DATASET RECORDS>
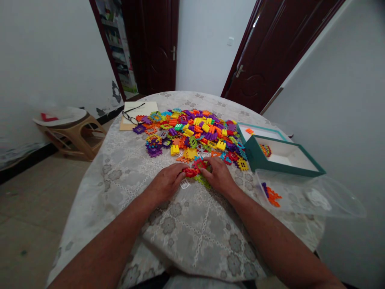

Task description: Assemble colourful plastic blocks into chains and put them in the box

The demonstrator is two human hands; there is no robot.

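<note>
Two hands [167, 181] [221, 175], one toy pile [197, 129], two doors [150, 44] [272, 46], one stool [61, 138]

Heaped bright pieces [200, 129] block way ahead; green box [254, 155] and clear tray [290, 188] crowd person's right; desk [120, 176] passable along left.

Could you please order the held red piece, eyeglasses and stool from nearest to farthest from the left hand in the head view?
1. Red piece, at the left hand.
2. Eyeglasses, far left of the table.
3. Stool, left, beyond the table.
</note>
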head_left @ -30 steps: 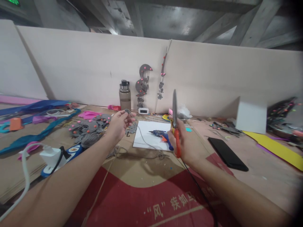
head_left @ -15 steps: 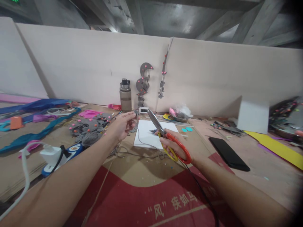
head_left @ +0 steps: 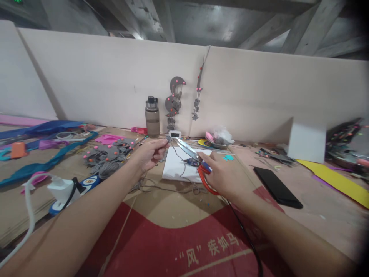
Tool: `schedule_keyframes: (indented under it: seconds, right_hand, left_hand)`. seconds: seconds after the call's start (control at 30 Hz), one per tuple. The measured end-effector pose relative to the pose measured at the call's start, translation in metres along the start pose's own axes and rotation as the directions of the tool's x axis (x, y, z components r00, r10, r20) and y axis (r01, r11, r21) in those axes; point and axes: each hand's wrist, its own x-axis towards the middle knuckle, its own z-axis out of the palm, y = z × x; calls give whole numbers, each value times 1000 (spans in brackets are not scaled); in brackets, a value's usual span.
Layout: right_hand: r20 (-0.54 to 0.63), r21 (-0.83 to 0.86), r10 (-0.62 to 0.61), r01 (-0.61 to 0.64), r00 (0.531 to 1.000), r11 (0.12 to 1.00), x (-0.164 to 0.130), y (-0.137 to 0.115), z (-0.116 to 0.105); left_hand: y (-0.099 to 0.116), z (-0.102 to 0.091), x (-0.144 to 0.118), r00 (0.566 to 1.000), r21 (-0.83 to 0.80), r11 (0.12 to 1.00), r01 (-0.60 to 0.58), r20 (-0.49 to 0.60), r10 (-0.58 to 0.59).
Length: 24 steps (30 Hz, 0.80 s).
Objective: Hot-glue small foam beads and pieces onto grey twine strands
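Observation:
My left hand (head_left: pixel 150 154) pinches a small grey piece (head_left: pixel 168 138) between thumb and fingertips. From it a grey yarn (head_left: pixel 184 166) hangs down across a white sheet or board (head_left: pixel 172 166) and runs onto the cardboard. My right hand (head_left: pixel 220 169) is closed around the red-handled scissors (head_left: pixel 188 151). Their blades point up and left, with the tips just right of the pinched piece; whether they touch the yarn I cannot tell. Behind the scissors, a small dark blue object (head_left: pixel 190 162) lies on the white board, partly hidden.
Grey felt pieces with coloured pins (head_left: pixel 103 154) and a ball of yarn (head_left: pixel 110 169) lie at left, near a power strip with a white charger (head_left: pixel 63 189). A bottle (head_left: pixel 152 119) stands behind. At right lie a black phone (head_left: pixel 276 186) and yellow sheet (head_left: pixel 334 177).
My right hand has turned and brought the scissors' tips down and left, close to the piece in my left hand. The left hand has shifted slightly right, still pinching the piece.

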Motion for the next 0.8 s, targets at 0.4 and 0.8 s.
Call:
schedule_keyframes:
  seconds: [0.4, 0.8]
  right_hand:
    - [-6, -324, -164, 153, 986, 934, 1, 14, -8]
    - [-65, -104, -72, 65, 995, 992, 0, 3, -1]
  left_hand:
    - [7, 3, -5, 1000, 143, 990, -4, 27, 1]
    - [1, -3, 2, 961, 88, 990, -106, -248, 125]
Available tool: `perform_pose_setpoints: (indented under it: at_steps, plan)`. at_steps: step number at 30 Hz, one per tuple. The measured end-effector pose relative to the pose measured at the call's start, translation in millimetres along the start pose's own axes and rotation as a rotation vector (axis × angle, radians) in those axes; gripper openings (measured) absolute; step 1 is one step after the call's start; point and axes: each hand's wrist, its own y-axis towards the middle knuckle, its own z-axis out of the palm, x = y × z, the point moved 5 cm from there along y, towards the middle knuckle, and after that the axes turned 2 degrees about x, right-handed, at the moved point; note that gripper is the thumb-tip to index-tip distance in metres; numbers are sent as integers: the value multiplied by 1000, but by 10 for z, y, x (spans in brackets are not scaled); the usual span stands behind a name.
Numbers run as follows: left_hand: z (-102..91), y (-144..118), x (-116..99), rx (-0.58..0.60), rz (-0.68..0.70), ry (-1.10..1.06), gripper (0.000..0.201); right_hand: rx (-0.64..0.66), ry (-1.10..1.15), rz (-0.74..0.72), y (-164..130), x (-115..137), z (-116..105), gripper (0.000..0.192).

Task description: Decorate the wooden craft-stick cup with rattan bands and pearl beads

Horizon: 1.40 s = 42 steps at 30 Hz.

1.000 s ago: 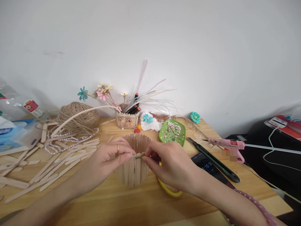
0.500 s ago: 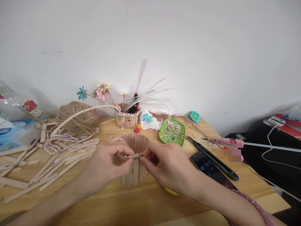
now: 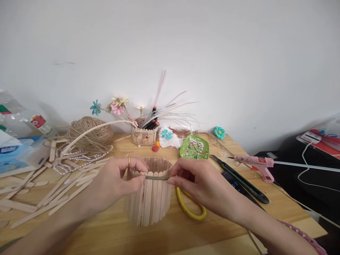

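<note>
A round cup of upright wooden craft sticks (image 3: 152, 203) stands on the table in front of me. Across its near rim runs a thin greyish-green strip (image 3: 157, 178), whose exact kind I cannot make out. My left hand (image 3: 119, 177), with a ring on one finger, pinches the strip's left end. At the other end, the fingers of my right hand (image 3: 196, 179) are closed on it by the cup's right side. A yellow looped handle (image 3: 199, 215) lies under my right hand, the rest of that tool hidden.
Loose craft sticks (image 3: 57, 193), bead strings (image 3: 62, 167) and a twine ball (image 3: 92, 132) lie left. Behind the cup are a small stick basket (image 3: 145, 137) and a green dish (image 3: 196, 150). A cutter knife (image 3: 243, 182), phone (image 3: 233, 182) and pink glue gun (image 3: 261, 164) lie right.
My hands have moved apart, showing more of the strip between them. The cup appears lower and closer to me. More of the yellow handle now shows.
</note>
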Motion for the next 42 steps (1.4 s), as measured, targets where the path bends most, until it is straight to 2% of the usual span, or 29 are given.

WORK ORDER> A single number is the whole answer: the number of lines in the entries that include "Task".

OUTPUT> 2